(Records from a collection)
————————

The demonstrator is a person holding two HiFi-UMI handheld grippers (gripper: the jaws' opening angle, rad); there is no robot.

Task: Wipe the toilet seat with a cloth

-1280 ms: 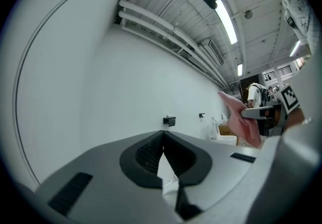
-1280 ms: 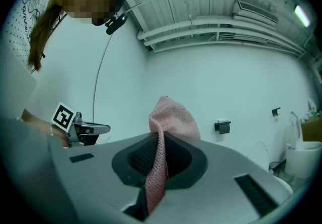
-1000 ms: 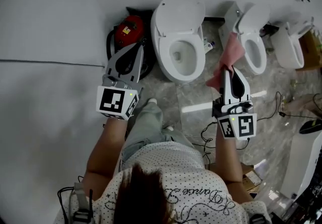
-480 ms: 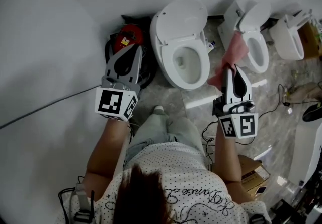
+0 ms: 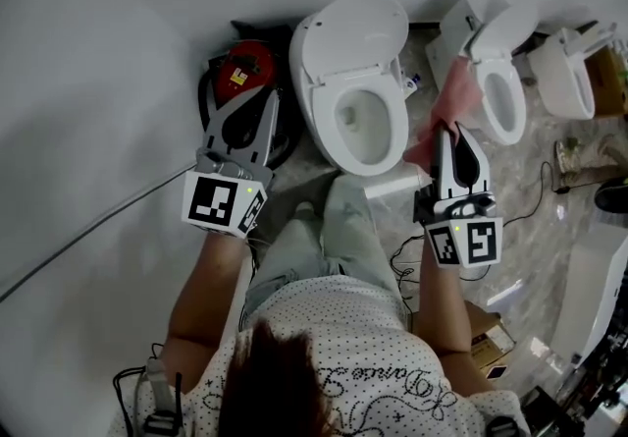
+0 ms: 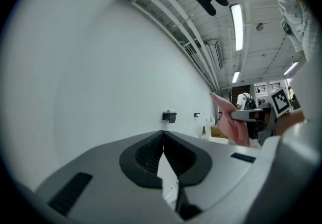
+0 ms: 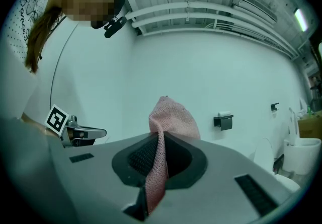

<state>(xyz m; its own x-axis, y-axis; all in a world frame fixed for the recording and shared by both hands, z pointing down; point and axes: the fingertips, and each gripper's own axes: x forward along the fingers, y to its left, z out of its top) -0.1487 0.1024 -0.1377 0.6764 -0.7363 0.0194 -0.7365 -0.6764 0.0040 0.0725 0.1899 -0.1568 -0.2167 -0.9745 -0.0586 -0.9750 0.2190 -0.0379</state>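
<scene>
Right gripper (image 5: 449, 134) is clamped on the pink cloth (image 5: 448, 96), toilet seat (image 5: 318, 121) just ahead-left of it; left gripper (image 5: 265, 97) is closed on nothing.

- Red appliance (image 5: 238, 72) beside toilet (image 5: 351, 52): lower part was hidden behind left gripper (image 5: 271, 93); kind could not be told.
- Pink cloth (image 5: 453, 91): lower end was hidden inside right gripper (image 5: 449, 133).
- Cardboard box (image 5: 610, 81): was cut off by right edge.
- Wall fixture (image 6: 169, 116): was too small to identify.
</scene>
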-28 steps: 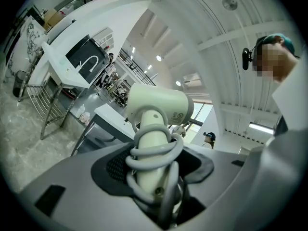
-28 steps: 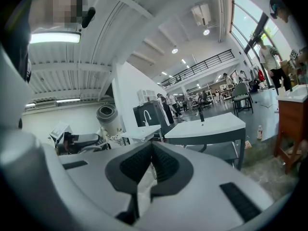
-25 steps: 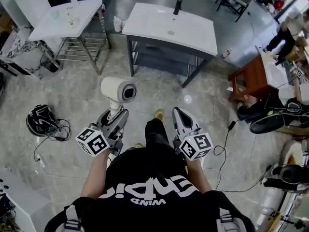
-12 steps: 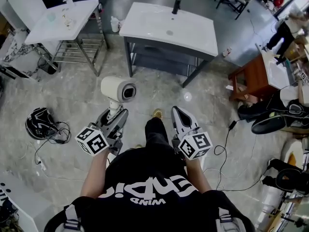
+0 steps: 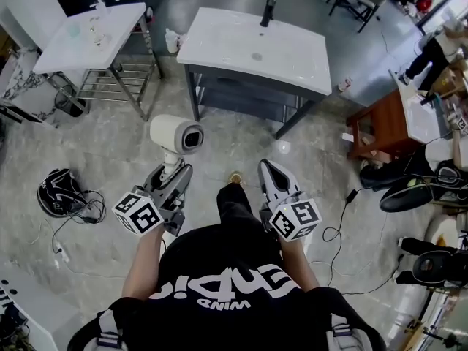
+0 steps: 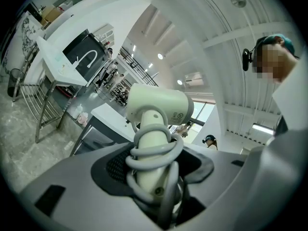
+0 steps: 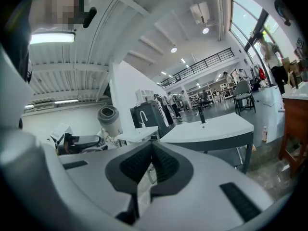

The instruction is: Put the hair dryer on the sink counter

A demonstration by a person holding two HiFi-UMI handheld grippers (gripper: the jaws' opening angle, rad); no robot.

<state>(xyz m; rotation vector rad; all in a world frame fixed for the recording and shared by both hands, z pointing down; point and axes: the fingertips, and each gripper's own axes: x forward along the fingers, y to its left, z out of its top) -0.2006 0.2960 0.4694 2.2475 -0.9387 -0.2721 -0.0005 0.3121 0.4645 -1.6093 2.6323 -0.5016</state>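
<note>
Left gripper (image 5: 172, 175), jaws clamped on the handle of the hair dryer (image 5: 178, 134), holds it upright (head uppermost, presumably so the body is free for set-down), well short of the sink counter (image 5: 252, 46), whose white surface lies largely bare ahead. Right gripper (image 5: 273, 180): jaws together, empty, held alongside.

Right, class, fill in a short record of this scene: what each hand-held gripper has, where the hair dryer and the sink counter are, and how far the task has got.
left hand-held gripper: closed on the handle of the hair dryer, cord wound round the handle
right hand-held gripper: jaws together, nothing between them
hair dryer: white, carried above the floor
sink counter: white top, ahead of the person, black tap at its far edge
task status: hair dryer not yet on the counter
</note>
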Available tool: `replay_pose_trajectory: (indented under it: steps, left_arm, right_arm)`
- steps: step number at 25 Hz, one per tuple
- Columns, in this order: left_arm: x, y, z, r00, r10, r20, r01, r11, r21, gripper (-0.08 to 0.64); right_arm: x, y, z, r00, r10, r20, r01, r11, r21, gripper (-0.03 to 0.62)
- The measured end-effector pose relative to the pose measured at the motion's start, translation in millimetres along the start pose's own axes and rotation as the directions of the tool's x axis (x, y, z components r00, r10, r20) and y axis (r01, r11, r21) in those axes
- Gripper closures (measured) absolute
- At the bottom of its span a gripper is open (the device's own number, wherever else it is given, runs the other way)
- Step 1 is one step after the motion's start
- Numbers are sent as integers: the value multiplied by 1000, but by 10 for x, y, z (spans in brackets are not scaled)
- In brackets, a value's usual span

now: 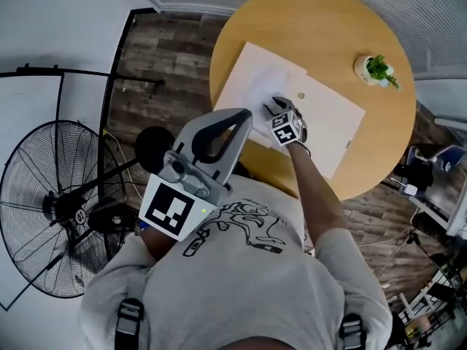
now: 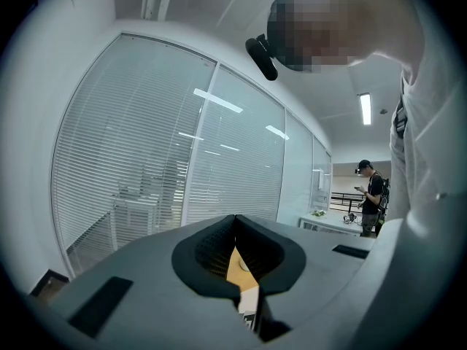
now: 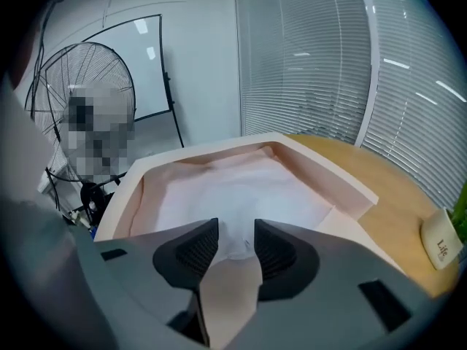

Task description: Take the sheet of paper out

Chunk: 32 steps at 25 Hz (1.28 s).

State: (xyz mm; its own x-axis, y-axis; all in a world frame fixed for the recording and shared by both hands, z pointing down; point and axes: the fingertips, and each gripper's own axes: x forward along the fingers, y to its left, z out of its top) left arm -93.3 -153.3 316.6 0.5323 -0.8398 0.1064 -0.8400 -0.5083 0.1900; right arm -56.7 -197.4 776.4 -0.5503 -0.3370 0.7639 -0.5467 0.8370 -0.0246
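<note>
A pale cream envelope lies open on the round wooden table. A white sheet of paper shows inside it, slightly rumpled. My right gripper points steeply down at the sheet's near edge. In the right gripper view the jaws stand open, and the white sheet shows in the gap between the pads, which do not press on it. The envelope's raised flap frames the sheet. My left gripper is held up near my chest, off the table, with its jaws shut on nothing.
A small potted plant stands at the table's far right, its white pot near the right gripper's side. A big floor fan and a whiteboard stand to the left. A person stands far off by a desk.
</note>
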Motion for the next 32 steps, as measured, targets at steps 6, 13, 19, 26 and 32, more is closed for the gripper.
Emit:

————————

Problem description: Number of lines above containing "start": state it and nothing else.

Answer to the problem: 2